You have an interesting setup scenario. Thanks for setting it up.
For desktop users, you can bypass the SSL warning at https://ServerAddress:7200
by typing in thisisunsafe
at the warning page using Chrome. Android users won't be able to use this workaround. Unfortunately, this effects most of your questions.
If you can obtain a public IP address, there is a way of using a Free DNS provider and Free SSL certs to secure the application. We would recommend registering a subdomain with duckdns.org
and generating an SSL cert with letsencrypt.org.
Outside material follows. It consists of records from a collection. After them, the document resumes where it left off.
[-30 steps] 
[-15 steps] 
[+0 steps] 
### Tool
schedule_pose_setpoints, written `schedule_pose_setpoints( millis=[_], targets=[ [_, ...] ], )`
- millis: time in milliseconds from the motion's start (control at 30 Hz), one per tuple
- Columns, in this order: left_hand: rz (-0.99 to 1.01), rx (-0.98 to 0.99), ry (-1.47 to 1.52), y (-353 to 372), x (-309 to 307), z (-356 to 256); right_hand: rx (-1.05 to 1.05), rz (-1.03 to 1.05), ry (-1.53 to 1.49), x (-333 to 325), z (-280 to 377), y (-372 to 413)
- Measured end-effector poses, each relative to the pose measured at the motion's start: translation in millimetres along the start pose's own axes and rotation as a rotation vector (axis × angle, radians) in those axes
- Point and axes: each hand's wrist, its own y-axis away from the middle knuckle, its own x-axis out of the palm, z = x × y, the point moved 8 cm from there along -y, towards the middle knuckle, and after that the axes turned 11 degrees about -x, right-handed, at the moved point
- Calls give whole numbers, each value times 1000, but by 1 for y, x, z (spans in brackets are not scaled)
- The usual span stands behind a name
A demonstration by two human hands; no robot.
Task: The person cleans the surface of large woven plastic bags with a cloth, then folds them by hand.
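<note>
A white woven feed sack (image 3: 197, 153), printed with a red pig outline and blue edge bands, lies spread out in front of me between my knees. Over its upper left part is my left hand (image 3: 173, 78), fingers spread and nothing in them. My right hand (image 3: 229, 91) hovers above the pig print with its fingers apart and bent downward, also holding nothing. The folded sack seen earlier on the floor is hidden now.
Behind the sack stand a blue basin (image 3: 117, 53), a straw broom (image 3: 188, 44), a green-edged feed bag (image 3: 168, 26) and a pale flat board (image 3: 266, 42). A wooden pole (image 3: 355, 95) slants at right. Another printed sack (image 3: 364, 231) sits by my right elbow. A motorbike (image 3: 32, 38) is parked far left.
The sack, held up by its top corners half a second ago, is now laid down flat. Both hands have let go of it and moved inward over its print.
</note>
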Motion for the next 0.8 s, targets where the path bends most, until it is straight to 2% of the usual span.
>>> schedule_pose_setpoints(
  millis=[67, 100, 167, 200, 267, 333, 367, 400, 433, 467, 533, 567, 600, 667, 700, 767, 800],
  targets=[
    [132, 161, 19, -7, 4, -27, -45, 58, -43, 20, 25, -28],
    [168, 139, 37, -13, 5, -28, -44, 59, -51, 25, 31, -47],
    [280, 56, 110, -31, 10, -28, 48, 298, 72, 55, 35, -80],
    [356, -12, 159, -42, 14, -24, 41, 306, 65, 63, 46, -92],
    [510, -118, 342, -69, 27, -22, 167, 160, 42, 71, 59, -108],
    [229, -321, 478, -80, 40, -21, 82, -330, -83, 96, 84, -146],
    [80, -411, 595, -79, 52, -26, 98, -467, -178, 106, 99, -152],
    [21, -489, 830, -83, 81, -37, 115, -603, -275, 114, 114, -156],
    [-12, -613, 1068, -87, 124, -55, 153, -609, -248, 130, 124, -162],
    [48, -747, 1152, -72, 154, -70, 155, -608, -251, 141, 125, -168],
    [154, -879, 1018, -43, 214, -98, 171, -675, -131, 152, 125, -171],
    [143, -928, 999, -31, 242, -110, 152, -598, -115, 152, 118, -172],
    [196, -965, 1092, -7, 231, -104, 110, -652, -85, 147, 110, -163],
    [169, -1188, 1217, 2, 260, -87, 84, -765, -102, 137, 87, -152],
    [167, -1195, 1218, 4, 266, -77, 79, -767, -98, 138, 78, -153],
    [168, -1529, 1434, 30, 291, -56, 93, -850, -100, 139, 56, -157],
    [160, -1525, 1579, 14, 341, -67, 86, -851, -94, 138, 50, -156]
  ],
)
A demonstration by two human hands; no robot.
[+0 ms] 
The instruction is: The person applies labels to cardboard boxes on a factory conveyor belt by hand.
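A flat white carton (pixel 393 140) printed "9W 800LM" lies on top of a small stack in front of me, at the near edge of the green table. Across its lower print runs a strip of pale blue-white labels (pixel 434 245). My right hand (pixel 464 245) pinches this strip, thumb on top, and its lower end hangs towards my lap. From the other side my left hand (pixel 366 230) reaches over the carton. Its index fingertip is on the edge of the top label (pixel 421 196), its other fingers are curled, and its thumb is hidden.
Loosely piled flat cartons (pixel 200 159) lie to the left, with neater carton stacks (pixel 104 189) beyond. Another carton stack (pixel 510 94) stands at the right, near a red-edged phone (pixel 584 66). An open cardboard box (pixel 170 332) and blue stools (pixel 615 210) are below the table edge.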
Since it's an internal private network (192.168..), with no public access, I don't think we can use ngrok here either. @mrjones-plip Any ideas here?
Hey @andrineM ! Happy to help if I can - thanks for tagging me @Hareet.
I didn't catch if this is a production or development instance. If it's a development instance, we recommend using either a tool like ngrok or pagekite to expose your instance to the internet. These services give you a public URL which does SSL termination. These are ephemeral though - the external URL to access the instance will change.
We've also JUST published a guide I wrote about a self hosted solution to share your dev instance. This would give you a persistent URL and SSL termination, but does have a possibly harder and more expensive requirement of a publicly accessible linux server.
If you did go the self hosted solution route, and you wanted to make this more production-like, you could set up a persistent SSH tunnel using something like autossh
. That said, there are a TON of ways to solve this "expose an internal host to the internet in a production way" problem. Wireguard is another solution that comes to mind. This, again, is still dependent on an external linux server.
As an aside, I believe you could simplify the demands on your users by mapping external docker host port 443 to internal port 5988. This would allow https://ServerIP to Just Work™, no explicit port needed. @Hareet - keep me honest though: Maybe the docker set up we tell people deploy has the HA Proxy running on 443 which is already pointing at CHT's 5988 port internally?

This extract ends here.